Well, my first blog. Besides the little ones we did back in 6th grade computer class. And my failed attempt at a Youtube channel. Alright, so this isn't my first. And it probably wont be my last. Anyway, I'm not entirely sure what this is going to be. Note the "Random" and "Madness". I just want a way to get my thoughts out, and I thought a blog might be fun! I'm experimenting, so bear with me.
What do you talk about in blogs, anyway? The recent book you just read? I just finished Little Brother, by Cory Doctorow, that was effing brilliant. My new favorite book. Maybe in later blogs I'll talk about my cooking and baking, since that's my super-mega hobby. That, and Colorguard. You know, the pretty flags during the halftime shows for football games? Yeah, that's me.

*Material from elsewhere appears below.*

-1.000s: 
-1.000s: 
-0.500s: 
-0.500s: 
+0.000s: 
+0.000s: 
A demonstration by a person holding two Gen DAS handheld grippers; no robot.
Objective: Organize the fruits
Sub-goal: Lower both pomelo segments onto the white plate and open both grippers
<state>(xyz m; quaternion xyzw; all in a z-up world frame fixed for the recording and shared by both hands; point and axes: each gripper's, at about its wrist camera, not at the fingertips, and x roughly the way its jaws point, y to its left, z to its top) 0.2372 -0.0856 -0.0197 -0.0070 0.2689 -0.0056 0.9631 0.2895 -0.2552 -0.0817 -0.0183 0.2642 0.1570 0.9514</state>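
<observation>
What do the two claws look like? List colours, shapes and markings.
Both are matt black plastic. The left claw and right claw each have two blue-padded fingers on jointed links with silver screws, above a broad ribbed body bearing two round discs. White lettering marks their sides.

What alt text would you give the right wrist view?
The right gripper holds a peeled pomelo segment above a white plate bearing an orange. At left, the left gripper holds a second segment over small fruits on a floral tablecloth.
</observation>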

Hmm... Still trying to find fillers. What can I talk about that wont reveal anything that pedophiles might use to find and rape me? Difficult, yes... Well, I suppose I can explain the title of the blog, that might be useful. We all know what "random" and "madness" mean, but what the hell is dbeetz? It's a little nickname I got a year or so ago, after I was titled "diabetesaurus." Yep, I am a dinosaur with diabetes. THE SECRET'S OUT! All confusion can be erased, now that Dbeetz has been explained. There ya go.
Diabetes, yeah. I've had it for a while now, since I was 4. My sis had it too, and my dad. Both of them passed on a few years ago. Type one, by the way. I'm not fat. At least, not that fat. Also known as Juvenile Diabetes. Like the foundation, JDRF? Yeeep. Donate to them, they might just make my life a hell of alot easier some day. It sucks, but I just gotta live with it, ya know? I've made a lot of bad habits over the years, and I'm trying to fix that. But let me tell you one thing- if you have a friend with diabetes, and you offer them food, do not say "Oh this has 3 sugars in it". First off, we don't sugar, we count carbohydrates. Second, 3 sugars? In how much? In the entire bag, in one chip or piece? You can't just say that. Sorry, mega pet-peeve. But yeah, diabetes sucks, but I'd take it any day over cancer or asthma. At least I can breath and live and stuff, ya know? Some people have it way worse, and I'm thankful that I don't.
That's one of the things I'm trying to do. Be thankful for what I have, and realize that life could be much worse. We make ourselves unhappy so much, by wanting what we can't have, or being unhappy with what we already have. I don't want to be like that. I want to be able to look at what I have, and say "well at least I have this." and be happy. Because honestly, I'm very lucky! I have so many things that others don't, and I am happy for that. Now I just have to teach myself to not want everything I don't have. Thats the hard part. But I'm getting there, slowly but surely. Buddhist meditation books help wonders. Learn how to meditate, and life is so much calmer. Thats what I always tell my friends when they're having trouble. Meditate, focus on your breathing. In and out. It helps, really. Try it.
Alright so I know this all SOOOO interesting, diabetes and meditation. Your pretty much reading me rant and trail off into random tangents. So, I will shut up and let you go on with your internet life, reading blogs and facebooking or whatever it is people do nowadays. I hope this blog actually turns into something, but if it doesn't, I wont be surprised. I tend to do this, start something and never finish it. Anyway, thanks for reading.